CASE STUDY
Steps to Conduct a Technical Research Project: A School Case Study
A practical framework for identifying problems and proposing data-backed solutions.
Effective technical research is the foundation of any successful project. It ensures that solutions are built to solve real problems, not just perceived ones. This article outlines the key steps we took in a needs assessment for a school district, providing a replicable model for similar projects.
Step 1: Define the Problem and Scope
Before any analysis, we clearly defined the core problem: "Administrative staff are spending excessive time on manual, repetitive tasks, leading to inefficiencies and potential data errors." The scope was limited to non-instructional administrative workflows, including enrollment, attendance, and parent communication.

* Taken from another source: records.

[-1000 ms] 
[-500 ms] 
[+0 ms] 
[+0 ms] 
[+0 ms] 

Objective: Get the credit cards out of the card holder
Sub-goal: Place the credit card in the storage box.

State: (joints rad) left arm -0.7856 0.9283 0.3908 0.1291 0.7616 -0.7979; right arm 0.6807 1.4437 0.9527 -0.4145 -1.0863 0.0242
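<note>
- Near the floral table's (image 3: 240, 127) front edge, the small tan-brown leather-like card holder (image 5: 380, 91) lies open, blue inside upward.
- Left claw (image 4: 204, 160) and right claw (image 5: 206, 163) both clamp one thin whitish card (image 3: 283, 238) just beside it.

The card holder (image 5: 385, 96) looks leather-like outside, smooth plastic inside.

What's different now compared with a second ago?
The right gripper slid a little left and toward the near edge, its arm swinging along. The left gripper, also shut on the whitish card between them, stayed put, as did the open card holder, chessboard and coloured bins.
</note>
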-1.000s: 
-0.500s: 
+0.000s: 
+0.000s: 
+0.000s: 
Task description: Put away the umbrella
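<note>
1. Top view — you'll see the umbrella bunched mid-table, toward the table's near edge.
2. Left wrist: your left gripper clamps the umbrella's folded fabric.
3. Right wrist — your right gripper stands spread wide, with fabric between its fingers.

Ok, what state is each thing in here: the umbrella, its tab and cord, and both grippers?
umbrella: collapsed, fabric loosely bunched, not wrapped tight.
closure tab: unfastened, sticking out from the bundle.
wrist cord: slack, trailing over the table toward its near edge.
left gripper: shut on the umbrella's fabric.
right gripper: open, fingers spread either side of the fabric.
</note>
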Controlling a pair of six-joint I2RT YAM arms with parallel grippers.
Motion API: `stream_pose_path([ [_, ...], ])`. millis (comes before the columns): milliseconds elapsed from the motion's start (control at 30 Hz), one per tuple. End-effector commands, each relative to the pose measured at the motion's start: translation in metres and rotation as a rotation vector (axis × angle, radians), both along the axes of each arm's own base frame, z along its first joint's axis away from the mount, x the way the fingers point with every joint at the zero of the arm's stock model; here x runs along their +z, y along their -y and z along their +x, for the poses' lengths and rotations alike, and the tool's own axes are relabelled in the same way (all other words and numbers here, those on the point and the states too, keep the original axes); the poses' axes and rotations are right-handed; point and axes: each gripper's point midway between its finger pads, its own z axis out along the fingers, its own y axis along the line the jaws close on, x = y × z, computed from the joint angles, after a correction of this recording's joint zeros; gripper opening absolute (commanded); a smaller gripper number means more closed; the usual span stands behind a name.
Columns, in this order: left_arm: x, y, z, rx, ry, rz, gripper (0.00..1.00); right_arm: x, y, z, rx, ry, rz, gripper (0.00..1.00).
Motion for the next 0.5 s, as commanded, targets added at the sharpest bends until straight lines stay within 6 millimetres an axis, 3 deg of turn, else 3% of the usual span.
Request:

Step 2: Stakeholder Interviews and Observation
We conducted structured interviews with key stakeholders: school administrators, office staff, and IT personnel. This qualitative data was crucial for understanding daily pain points. We supplemented interviews with direct observation, watching staff perform tasks to identify bottlenecks that they might not have explicitly mentioned.
Step 3: Data Collection and Analysis
We gathered quantitative data by:
- Time-logging: Asking staff to log time spent on specific tasks for one week.

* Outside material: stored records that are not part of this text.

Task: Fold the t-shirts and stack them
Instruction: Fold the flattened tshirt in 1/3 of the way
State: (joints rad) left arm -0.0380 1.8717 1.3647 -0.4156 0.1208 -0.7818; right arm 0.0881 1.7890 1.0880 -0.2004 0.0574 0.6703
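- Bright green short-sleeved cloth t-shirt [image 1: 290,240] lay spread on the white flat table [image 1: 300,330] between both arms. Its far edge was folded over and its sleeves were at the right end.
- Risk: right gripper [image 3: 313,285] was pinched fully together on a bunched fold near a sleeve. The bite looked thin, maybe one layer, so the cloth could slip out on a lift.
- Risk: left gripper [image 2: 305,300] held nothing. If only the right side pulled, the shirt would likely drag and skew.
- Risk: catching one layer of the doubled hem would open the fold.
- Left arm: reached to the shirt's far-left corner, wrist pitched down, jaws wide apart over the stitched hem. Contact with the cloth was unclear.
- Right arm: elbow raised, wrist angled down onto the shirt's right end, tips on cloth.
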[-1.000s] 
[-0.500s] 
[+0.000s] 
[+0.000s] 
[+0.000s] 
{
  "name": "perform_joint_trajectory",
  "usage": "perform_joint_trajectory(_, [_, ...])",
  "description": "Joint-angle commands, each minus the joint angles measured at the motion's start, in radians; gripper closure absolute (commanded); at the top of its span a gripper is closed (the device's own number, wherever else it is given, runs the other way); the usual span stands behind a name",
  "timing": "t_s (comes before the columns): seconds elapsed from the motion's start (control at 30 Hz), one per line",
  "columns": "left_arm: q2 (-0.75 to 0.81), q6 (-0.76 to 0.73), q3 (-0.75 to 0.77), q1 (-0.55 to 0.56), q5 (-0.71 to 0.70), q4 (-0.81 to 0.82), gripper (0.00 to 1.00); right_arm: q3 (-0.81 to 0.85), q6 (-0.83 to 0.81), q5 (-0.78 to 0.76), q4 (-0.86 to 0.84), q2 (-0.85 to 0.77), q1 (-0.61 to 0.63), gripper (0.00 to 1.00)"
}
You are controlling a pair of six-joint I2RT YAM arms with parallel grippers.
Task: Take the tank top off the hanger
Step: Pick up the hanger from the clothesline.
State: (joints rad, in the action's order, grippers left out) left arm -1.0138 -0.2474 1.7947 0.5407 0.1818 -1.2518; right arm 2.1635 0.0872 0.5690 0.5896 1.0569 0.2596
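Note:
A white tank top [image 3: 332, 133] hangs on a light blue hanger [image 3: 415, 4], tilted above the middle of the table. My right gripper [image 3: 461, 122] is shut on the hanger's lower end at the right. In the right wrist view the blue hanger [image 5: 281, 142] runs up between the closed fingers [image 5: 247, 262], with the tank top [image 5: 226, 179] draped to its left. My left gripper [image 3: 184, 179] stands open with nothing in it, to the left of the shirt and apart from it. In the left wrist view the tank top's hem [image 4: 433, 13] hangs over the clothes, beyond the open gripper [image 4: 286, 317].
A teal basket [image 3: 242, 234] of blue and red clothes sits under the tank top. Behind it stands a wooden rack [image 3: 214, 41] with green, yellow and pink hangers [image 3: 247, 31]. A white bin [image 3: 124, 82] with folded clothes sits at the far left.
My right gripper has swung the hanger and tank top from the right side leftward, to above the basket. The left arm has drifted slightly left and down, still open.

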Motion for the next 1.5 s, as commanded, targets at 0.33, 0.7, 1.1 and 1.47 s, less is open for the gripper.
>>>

- Document Analysis: Reviewing the number and complexity of spreadsheets and paper forms in use.
- Error Tracking: Analyzing records for common data entry errors and inconsistencies.
This data provided measurable evidence of the inefficiencies, such as "Staff spend an average of 8 hours per week manually reconciling attendance records."
Step 4: Synthesize Findings and Propose a Solution
The final step was to synthesize all findings into a clear report. We presented the identified gaps (e.g., data silos, lack of automation) and connected them directly to the quantitative data. This built a powerful, data-backed argument for the proposed solution: the adoption of a centralized administrative software system. The research provided the "why" needed to get stakeholder buy-in.